Calculate the pH of the resulting solution if 16.0 mL. of 0.160 M HCl(aq) is added to 21.0 mL of 0.160 M NaOH(aq

1 answer

To calculate the pH of the resulting solution when 16.0 mL of 0.160 M HCl is mixed with 21.0 mL of 0.160 M NaOH, we can follow these steps:

  1. Calculate the moles of HCl and NaOH:

    • Moles of HCl: \[ \text{Moles of HCl} = \text{Volume (L)} \times \text{Concentration (M)} = 0.016 , \text{L} \times 0.160 , \text{M} = 0.00256 , \text{moles} \]

    • Moles of NaOH: \[ \text{Moles of NaOH} = \text{Volume (L)} \times \text{Concentration (M)} = 0.021 , \text{L} \times 0.160 , \text{M} = 0.00336 , \text{moles} \]

  2. Determine which reactant is in excess:

    • The balanced reaction for HCl and NaOH is: \[ \text{HCl} + \text{NaOH} \rightarrow \text{NaCl} + \text{H}_2\text{O} \]

    Since both HCl and NaOH react in a 1:1 molar ratio, we can compare their moles:

    • \( \text{Moles of NaOH} = 0.00336 \)
    • \( \text{Moles of HCl} = 0.00256 \)

    Since \( 0.00336 > 0.00256 \), NaOH is in excess.

  3. Calculate the moles of excess NaOH: \[ \text{Excess NaOH} = \text{Moles of NaOH} - \text{Moles of HCl} = 0.00336 - 0.00256 = 0.00080 , \text{moles of NaOH} \]
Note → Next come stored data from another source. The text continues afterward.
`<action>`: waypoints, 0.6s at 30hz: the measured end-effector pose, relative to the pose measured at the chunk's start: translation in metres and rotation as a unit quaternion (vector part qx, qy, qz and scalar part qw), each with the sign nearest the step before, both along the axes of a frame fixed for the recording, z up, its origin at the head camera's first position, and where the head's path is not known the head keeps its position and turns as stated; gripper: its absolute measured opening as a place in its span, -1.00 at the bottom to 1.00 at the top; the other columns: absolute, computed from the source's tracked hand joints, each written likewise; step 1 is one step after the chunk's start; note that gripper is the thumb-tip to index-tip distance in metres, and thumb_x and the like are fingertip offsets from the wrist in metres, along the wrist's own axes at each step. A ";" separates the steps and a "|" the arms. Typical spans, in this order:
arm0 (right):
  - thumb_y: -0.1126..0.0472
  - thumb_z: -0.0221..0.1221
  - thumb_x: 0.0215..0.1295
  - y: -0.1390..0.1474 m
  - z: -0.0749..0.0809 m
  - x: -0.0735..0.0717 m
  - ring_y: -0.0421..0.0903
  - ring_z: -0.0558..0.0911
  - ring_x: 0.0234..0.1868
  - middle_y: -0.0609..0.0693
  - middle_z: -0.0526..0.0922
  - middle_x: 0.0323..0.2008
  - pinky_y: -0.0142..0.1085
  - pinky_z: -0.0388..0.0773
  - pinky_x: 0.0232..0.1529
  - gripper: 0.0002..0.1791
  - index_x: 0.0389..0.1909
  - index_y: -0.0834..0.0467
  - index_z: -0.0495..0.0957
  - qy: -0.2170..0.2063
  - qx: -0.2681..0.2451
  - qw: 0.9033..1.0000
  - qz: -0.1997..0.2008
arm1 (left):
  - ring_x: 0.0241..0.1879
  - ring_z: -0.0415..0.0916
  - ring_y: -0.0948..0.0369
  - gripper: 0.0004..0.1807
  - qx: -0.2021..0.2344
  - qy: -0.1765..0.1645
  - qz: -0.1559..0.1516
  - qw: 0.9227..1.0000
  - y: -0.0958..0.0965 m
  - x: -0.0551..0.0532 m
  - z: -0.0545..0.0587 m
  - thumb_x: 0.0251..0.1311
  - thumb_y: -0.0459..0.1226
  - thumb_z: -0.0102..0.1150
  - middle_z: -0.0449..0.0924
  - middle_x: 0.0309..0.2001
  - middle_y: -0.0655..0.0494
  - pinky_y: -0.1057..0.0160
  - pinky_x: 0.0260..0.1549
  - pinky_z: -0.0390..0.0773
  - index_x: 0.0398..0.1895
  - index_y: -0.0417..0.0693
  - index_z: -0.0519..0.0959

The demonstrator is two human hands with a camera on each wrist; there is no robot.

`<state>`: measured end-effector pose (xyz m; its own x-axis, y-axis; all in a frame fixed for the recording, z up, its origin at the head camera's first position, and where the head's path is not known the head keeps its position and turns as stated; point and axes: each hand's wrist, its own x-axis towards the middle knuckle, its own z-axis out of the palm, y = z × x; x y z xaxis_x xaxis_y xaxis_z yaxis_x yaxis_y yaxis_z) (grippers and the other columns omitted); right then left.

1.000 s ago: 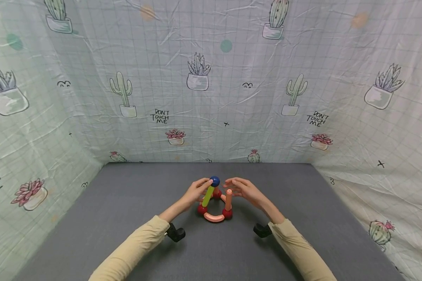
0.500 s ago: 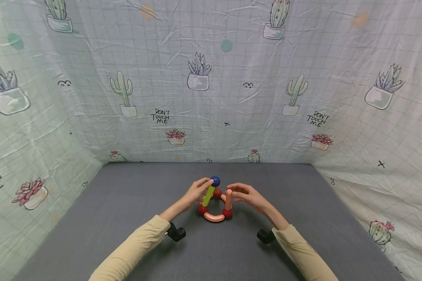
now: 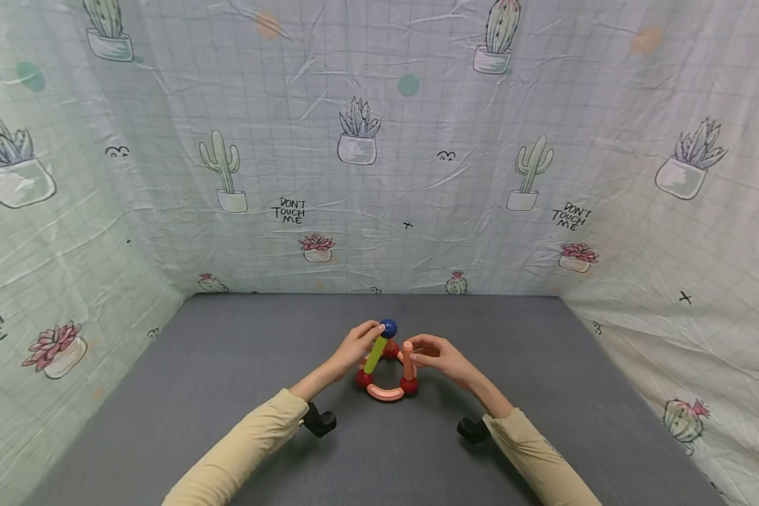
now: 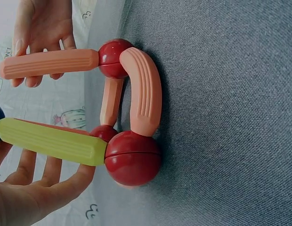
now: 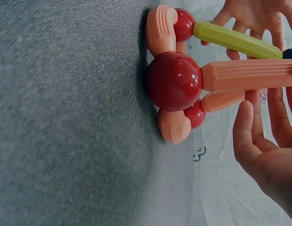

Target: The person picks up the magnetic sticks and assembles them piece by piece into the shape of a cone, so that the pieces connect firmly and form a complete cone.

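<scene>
A magnetic rod-and-ball construction stands mid-table. Its base joins red balls [image 3: 408, 384] with curved orange rods [image 3: 385, 393]. From the left ball a yellow-green rod [image 3: 375, 355] leans up to a blue ball [image 3: 388, 328]. My left hand [image 3: 353, 347] holds the blue ball, fingers reaching behind the yellow-green rod. On the right ball stands a straight orange rod [image 3: 409, 365], tilted slightly left; my right hand [image 3: 444, 357] pinches it near its top. Another straight orange rod [image 5: 223, 100] rises from the back ball, mostly hidden in the head view.
A dark grey cloth-covered table [image 3: 259, 337] carries the construction. Behind and at both sides hangs a pale curtain [image 3: 405, 176] printed with cacti. Black wrist cameras [image 3: 473, 430] hang beneath both forearms, close above the table.
My right hand has closed in on the front-right orange rod and taken hold near its top. The rod's top has tipped slightly left. My left hand keeps its place.
</scene>
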<state>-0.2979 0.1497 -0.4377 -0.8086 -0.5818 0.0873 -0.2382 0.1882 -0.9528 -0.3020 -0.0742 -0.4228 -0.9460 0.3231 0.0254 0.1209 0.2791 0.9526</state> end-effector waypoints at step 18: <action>0.12 0.06 0.24 -0.017 0.001 -0.006 -0.13 0.56 -0.17 0.27 0.48 -0.01 -0.05 0.47 -0.15 -0.57 0.04 0.29 0.38 0.014 0.014 1.000 -0.010 | -0.10 0.46 -0.17 -0.58 0.028 -0.027 -0.006 0.999 -0.001 0.020 0.026 0.33 -0.06 -0.25 0.46 -0.14 -0.20 -0.14 -0.25 0.48 0.01 -0.17 0.40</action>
<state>-0.3036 0.1328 -0.4368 -0.8177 -0.5679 0.0937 -0.2602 0.2195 -0.9403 -0.2817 -0.0757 -0.3971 -0.9423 0.3347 -0.0075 0.0717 0.2236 0.9720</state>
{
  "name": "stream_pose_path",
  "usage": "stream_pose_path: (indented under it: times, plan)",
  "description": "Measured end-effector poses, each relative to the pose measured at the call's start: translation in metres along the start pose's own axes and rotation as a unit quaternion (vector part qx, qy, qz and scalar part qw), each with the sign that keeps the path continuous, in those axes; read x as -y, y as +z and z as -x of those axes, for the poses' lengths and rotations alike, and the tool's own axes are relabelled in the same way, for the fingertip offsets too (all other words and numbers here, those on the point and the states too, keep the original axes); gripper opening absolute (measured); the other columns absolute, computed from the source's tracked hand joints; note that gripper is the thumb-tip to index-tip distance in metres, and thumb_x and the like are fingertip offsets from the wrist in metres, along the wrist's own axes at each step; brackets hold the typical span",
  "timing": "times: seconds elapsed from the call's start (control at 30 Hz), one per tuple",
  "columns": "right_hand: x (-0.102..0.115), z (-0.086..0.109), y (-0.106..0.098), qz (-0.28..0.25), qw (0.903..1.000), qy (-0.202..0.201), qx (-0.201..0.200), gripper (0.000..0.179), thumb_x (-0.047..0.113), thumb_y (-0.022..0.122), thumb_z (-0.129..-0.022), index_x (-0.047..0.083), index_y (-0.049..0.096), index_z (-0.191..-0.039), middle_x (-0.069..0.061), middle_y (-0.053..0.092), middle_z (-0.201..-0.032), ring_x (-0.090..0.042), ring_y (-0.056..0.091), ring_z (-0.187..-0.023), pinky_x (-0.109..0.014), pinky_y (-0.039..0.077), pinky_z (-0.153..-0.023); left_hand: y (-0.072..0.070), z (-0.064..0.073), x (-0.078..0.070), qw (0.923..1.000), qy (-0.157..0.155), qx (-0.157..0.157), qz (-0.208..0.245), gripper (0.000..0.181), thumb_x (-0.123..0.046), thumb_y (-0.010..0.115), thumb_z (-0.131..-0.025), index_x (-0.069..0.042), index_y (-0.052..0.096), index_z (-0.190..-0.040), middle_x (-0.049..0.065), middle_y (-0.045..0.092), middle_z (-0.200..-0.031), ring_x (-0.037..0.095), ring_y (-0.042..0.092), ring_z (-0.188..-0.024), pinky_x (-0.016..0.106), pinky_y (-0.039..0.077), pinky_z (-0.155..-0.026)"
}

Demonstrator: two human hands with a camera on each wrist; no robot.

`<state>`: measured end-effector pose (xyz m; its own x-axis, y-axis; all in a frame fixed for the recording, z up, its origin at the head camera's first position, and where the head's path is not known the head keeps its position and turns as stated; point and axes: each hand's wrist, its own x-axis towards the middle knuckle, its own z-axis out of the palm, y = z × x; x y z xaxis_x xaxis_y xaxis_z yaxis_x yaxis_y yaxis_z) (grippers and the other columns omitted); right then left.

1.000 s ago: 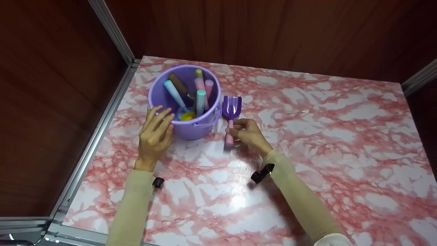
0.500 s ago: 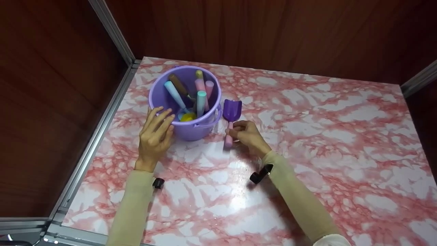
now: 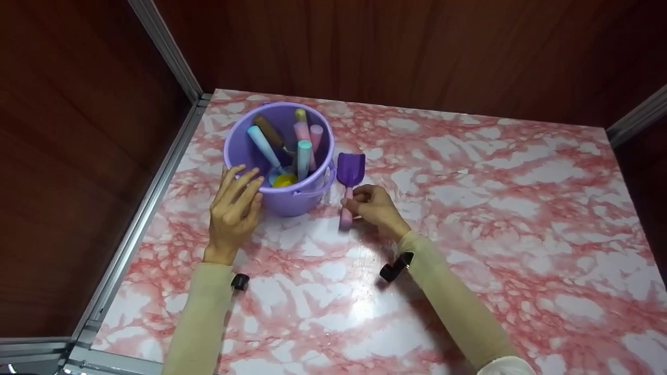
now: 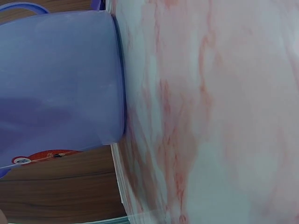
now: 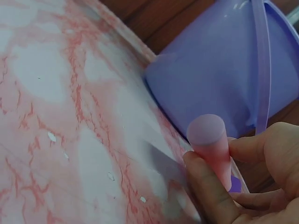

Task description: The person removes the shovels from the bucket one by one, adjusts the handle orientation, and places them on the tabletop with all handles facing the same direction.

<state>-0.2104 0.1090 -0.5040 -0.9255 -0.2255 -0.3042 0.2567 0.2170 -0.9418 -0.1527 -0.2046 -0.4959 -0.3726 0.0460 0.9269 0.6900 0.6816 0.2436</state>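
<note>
A small toy shovel with a purple blade [image 3: 351, 169] and a pink handle [image 5: 217, 154] is pinched by my right hand [image 3: 376, 207] between thumb and fingers, right of the bucket. Its blade points away from me, and a shadow lies beside the handle. My left hand [image 3: 233, 216] rests on the near-left rim of the purple bucket [image 3: 289, 202], fingers extended. Inside the bucket stand several tools with handles: light blue [image 3: 263, 146], brown [image 3: 268, 130], teal [image 3: 304, 159], pink [image 3: 316, 136] and yellow-green [image 3: 300, 114]. A yellow piece [image 3: 284, 180] lies low among them.
The bucket's carrying handle [image 3: 329, 183] hangs down on its right side. A red-and-white marbled tabletop [image 3: 469, 219] lies beneath everything. Dark wood panels [image 3: 391, 52] stand behind and at both sides, with a metal frame [image 3: 125, 219] along the left edge.
In my right hand the shovel has tilted, its blade coming slightly lower and nearer. My left hand stays on the bucket rim. The whole head view has shifted a little.
</note>
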Motion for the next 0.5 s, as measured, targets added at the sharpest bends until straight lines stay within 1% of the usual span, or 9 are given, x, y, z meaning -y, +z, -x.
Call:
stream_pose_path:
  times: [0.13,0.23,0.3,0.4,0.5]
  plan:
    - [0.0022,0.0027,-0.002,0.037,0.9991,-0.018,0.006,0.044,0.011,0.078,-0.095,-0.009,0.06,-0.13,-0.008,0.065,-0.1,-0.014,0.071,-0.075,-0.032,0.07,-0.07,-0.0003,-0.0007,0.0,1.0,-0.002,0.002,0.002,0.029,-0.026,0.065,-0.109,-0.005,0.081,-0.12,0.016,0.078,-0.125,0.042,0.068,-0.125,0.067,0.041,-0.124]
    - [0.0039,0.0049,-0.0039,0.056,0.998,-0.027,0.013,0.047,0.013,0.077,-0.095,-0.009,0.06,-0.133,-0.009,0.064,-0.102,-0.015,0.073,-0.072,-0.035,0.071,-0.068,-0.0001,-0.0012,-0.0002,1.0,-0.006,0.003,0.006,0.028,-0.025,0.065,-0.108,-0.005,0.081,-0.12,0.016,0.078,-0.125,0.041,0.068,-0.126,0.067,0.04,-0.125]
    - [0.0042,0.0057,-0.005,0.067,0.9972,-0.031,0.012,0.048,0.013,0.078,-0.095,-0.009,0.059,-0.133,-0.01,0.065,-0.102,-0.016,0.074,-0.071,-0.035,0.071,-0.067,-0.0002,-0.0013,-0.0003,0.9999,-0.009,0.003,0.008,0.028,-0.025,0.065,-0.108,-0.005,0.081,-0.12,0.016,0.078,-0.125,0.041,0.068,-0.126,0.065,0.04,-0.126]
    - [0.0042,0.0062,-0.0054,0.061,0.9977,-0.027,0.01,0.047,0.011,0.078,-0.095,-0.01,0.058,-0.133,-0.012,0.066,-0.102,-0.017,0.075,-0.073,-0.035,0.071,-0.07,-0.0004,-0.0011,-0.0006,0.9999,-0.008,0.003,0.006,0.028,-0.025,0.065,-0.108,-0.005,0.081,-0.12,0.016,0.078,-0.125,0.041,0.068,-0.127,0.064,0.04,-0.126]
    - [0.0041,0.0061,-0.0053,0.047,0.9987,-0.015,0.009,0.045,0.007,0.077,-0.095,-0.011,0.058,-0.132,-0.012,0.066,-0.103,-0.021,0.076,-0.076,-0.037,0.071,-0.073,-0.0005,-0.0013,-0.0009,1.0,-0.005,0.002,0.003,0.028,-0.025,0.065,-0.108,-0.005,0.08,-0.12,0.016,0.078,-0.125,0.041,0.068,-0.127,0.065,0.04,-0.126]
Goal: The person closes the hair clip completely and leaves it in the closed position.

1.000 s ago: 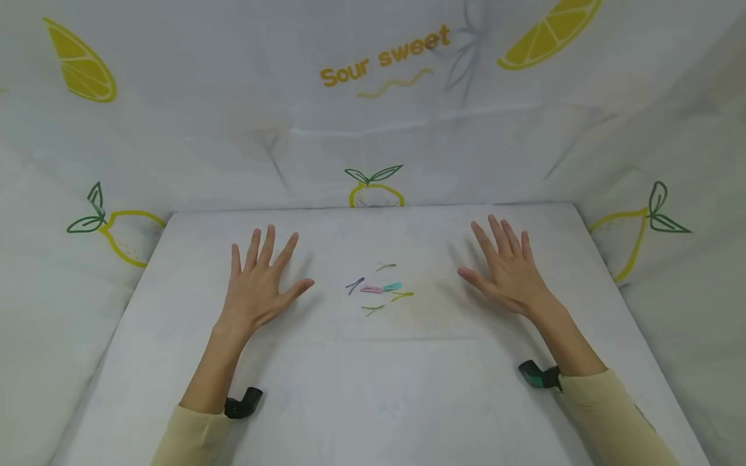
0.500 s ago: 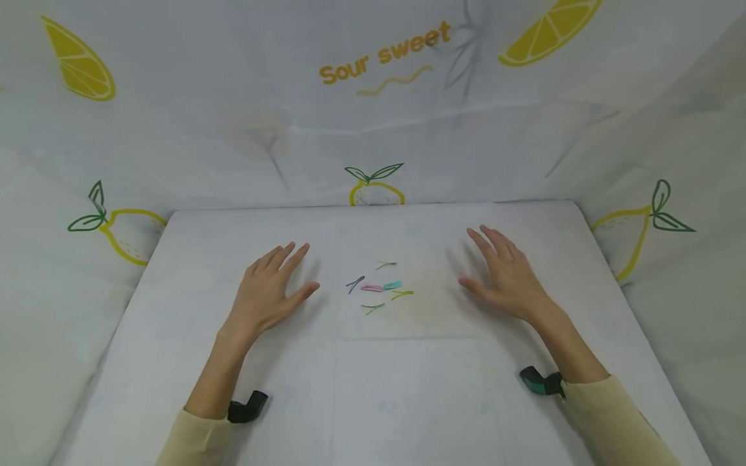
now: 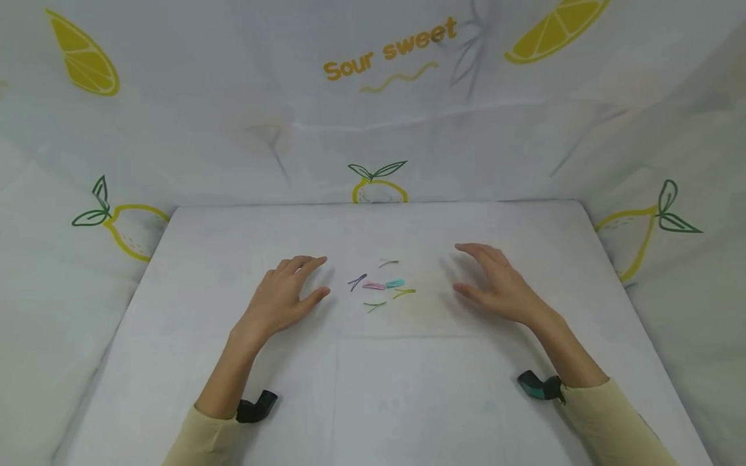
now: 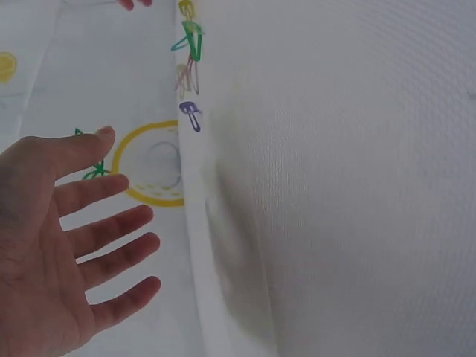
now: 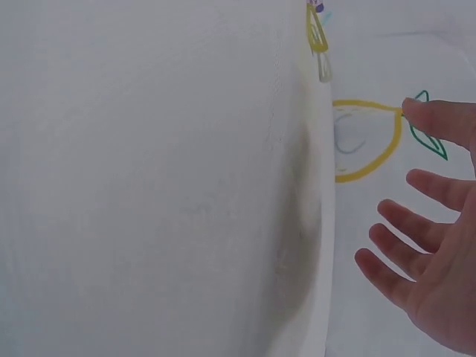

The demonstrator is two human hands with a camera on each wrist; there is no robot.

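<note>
Several snap hair clips lie loosely grouped mid-table: a purple clip [image 3: 357,282], a pink clip [image 3: 374,286], a turquoise clip [image 3: 395,283], a yellow clip [image 3: 404,293], a green clip [image 3: 375,306] and a pale beige clip [image 3: 388,263]. To their left hovers my left hand [image 3: 285,294], fingers loosely bent, its thumb and index apart, holding nothing; the purple clip is nearest to it. On the other side my right hand [image 3: 498,285] is held over the table, fingers relaxed and nothing in them. Both wrist views show spread, bare fingers.
A white cloth covers the table [image 3: 408,401]. Behind and beside it hang white sheets printed with lemons and words. A dark wrist camera [image 3: 258,408] sits at the left cuff and another camera [image 3: 539,386] at the right cuff.
Both hands have gone from flat and spread to loosely bent. The left hand has moved right, closer to the clips; the right fingers have tipped inward. The clips stay where they were.
</note>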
  4. Calculate the total volume of the solution: \[ \text{Total Volume} = 16.0 , \text{mL} + 21.0 , \text{mL} = 37.0 , \text{mL} = 0.037 , \text{L} \]

  5. Calculate the concentration of excess NaOH: \[ \text{Concentration of excess NaOH} = \frac{\text{Moles of excess NaOH}}{\text{Total Volume (L)}} = \frac{0.00080 , \text{moles}}{0.037 , \text{L}} \approx 0.0216 , \text{M} \]

  6. Calculate the pOH and then the pH: \[ \text{pOH} = -\log[\text{OH}^-] = -\log(0.0216) \approx 1.666 \] \[ \text{pH} = 14 - \text{pOH} \approx 14 - 1.666 \approx 12.334 \]

Thus, the pH of the resulting solution is approximately 12.33.